### Your objective
Where the material below has a line containing "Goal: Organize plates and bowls", start repeating exactly, and keep going through the line containing "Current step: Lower", with no other lines.

### Data
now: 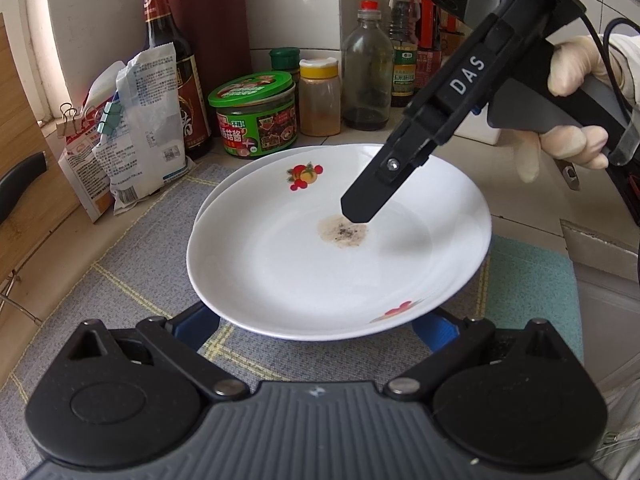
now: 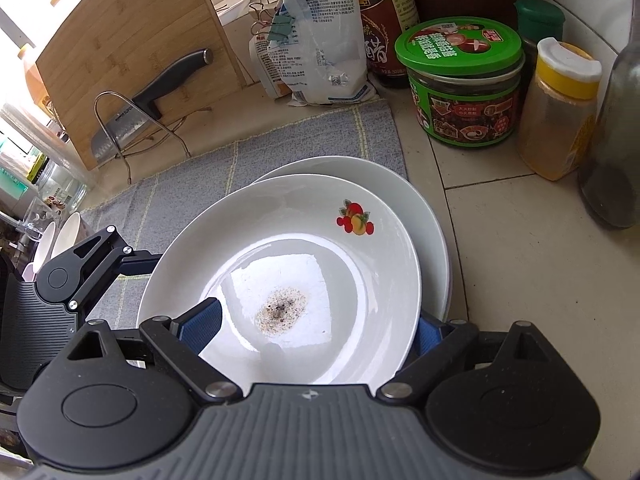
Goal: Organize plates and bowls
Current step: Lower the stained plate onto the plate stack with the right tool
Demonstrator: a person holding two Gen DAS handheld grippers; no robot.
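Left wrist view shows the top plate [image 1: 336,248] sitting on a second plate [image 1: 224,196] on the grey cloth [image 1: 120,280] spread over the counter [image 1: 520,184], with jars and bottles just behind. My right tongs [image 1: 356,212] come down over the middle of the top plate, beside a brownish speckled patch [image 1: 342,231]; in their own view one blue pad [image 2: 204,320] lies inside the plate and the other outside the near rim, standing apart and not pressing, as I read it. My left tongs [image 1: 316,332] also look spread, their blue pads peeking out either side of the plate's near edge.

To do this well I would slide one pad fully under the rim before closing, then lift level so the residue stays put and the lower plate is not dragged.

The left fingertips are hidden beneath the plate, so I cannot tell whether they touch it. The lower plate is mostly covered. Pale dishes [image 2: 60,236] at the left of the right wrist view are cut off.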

### Solution to this problem
Goal: Organize plates and bowls
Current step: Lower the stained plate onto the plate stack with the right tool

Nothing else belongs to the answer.